# [Source material]

━━━━━━━━━━━━━━━━━━━━

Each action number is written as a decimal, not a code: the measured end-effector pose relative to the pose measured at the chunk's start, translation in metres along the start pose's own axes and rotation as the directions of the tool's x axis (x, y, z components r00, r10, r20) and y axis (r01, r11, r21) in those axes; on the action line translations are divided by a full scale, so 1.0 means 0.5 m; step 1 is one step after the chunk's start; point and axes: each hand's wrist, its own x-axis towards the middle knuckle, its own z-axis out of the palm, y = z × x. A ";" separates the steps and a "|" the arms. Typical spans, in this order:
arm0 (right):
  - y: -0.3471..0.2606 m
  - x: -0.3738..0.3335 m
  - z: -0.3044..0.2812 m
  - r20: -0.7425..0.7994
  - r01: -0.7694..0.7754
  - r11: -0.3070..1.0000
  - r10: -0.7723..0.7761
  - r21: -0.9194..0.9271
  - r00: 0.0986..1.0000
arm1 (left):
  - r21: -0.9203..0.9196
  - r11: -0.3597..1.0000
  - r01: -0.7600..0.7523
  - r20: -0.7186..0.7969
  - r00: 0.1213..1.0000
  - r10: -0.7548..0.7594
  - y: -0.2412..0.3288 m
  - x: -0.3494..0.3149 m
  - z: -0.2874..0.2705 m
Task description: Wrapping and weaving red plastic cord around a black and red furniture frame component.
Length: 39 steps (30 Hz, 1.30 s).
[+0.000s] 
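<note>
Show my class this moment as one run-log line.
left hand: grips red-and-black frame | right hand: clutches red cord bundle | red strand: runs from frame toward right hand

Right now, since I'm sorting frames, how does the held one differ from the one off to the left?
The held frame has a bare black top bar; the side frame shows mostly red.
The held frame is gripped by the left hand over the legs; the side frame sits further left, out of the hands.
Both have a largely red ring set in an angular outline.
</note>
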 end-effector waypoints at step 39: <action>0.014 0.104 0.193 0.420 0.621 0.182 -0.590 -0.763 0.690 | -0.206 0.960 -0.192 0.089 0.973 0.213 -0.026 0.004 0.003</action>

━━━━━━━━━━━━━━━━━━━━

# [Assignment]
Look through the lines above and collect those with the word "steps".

# [Answer for this exercise]
Each action number is written as a decimal, not a code: the measured end-effector pose relative to the pose measured at the chunk's start, translation in metres along the start pose's own axes and rotation as the directions of the tool's x axis (x, y, z components r00, r10, r20) and y axis (r01, r11, r21) in those axes; on the action line translations are divided by a full scale, so 1.0 means 0.5 m; step 1 is one step after the chunk's start; point and axes: each hand's wrist, its own x-axis towards the middle knuckle, its own z-axis out of the palm, y = z × x. A ";" separates the steps and a "|" the arms. Typical spans, in this order:
Length: 39 steps (30 Hz, 1.30 s).

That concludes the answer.